Part-time employment is similar to full-time, however working fewer hours per week. Employees are considered to be part-time if they commonly work fewer than 30 or 35 hours per week, with shifts that are often rotational.

How are you paid?

Much like full-time, some employers may pay you in cash, however the most common method of receiving your wage is through your bank account, whether it be on a weekly, bi-weekly or monthly basis. This has a major benefit of being safe and secure.


Part-Time employment often comes with many benefits that are not typically offered to temporary or flexible workers.
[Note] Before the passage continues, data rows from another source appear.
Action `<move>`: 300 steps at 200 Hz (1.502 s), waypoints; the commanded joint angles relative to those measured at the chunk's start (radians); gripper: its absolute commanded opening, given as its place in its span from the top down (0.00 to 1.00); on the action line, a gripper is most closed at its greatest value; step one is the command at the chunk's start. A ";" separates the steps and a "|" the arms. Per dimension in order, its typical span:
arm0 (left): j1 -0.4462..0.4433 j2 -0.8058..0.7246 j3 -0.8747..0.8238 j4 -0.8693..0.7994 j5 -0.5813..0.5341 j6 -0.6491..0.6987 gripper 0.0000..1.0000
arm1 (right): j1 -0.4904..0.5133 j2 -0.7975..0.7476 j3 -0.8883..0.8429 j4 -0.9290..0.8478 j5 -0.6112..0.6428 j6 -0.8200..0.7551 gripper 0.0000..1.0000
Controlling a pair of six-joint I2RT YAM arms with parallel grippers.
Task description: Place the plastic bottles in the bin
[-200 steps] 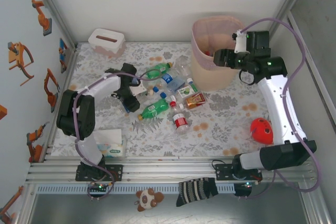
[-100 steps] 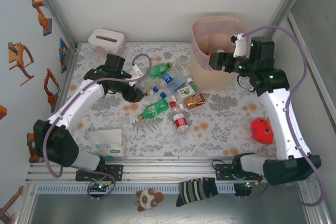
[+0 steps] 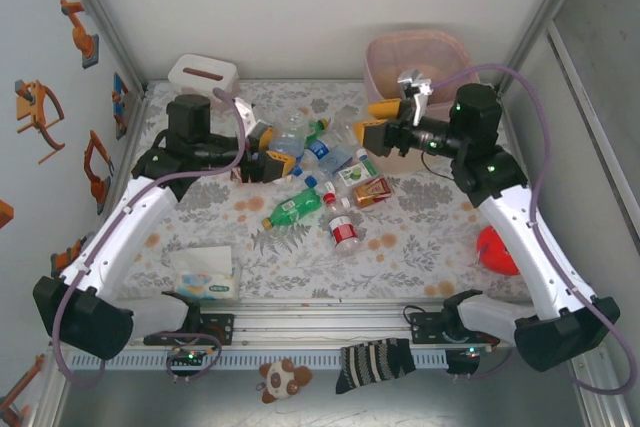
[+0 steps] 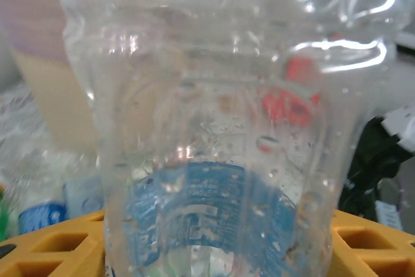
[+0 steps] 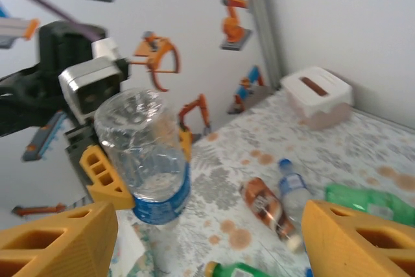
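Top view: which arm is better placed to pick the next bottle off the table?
Right, probably. The right gripper is open and empty, near the bin. The left gripper is shut on a clear blue-labelled bottle, so it is occupied.

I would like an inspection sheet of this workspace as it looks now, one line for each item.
Surface: floral-patterned table cover, bottles strewn over its middle.
Job's things: clear plastic bottle with blue label, held off the table; other bottles lie loose, among them a green bottle; tall beige bin with pink liner, upright, far right.
Clutter: white tissue box with slot; soft tissue pack; red round object; striped sock and plush toy before the aluminium rail.
Grippers: left gripper shut on that bottle; right gripper open, empty, beside the bin.
Cables: purple cables loop along both arms.
Surroundings: white walls; robot-arm stickers on left wall.
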 commanded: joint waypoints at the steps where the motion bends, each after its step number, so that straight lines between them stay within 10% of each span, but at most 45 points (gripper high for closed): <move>1: -0.013 -0.024 -0.009 0.166 0.194 -0.106 0.39 | 0.073 -0.015 0.000 0.118 -0.051 -0.085 0.25; 137: -0.120 -0.034 0.031 0.264 0.366 -0.141 0.38 | 0.319 0.114 0.130 0.200 -0.207 -0.097 0.16; 300: -0.142 -0.047 0.034 0.295 0.376 -0.147 0.36 | 0.351 0.121 0.161 0.128 -0.222 -0.165 0.46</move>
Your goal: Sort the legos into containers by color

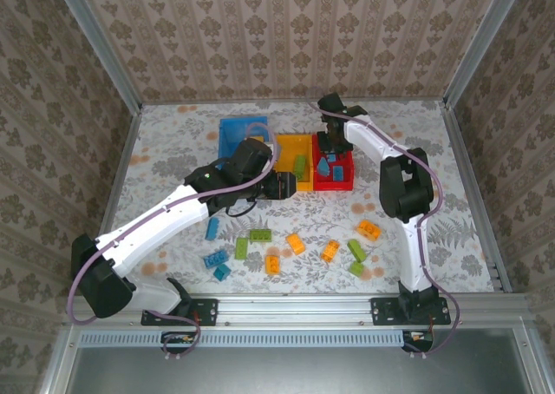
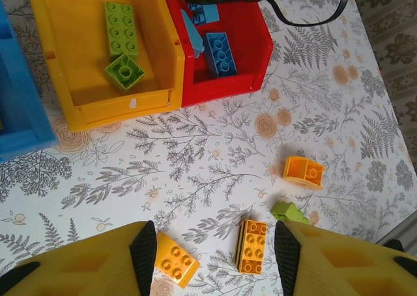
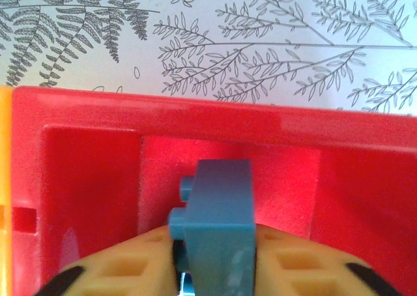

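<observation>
Right gripper (image 3: 218,270) hung over the red bin (image 3: 365,198) clamped on a blue brick (image 3: 218,205), and a clean drop called for opening fully before lifting straight up.

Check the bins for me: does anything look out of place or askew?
Colors mismatch the bins: green bricks lie in the yellow bin and blue bricks in the red bin, where the right hand holds another blue brick. One blue piece appears to lean tilted against that bin's wall.
</observation>
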Available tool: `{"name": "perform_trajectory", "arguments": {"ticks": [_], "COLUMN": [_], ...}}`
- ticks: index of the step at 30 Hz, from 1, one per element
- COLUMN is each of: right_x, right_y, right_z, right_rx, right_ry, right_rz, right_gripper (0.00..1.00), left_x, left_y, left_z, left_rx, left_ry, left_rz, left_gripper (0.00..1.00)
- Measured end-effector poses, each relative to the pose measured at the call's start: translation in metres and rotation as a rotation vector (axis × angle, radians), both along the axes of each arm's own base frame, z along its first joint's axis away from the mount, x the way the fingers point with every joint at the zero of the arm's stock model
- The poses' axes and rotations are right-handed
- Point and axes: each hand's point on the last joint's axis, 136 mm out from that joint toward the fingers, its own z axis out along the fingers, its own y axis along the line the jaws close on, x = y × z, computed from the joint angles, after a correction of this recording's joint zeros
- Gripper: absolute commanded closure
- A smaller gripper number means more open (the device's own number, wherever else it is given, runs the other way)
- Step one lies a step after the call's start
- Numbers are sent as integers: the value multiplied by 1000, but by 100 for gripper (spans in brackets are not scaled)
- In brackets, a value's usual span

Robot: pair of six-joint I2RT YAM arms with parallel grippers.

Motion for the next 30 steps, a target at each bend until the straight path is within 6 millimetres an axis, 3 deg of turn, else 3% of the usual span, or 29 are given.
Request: {"name": "perform_trajectory", "arguments": {"ticks": [7, 13, 18, 26, 30], "right_x": [-6, -35, -89, -198, -236], "right_y": [1, -6, -23, -59, -73], "right_z": [9, 71, 127, 157, 175], "right_rx": [23, 78, 145, 236, 280], "right_ry": [-4, -99, -199, -250, -279], "right_rz": [-12, -28, -70, -185, -233], "right_gripper": [56, 51, 39, 25, 22], "left_x": [-2, -5, -9, -36, -43], "left_y": [3, -8, -49, -118, -148], "left_z": [-3, -11, -35, -81, -106], "left_rx": [28, 56, 96, 107, 97], "left_ry": [-5, -19, -51, -282, -392], "left_rz": [-21, -119, -345, -824, -984], "left_gripper": [43, 37, 33, 29, 25]}}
Like full-time, part-time workers should get the same treatment for:

  • Pay Rates (including sick pay, maternity, paternity and adoption leave and pay)
  • Pension opportunities and benefits
  • Holiday Entitlement
  • Training and career development
  • Annual leave
  • A guarantee of regular shifts and weekly hours that should not be altered without notice
  • A guarantee of weekly earnings that allows for budgeting
  • An access to minimum notice requirements for termination, redundancy and change of allocated hours

Other advantages associated with part time employment include:

  • Fewer hours spent at work gives you more time to spend with your family and friends, especially if you have children or elderly relatives.
  • If considering a career change, working part-time in various roles allows you to dip you toe in the water to see which path is right for you.
  • You have the opportunity to study or undertake vocational training whilst earning money at the same time.


  • Majority of part-time workers don’t earn benefits, such as health insurance or eligibility for an employer-sponsored pension plan.
  • Usually you will receive a lower income, due to the less amount of hours you are required to work.
  • Part-time workers generally have less responsibilities, influence and power than full-time workers.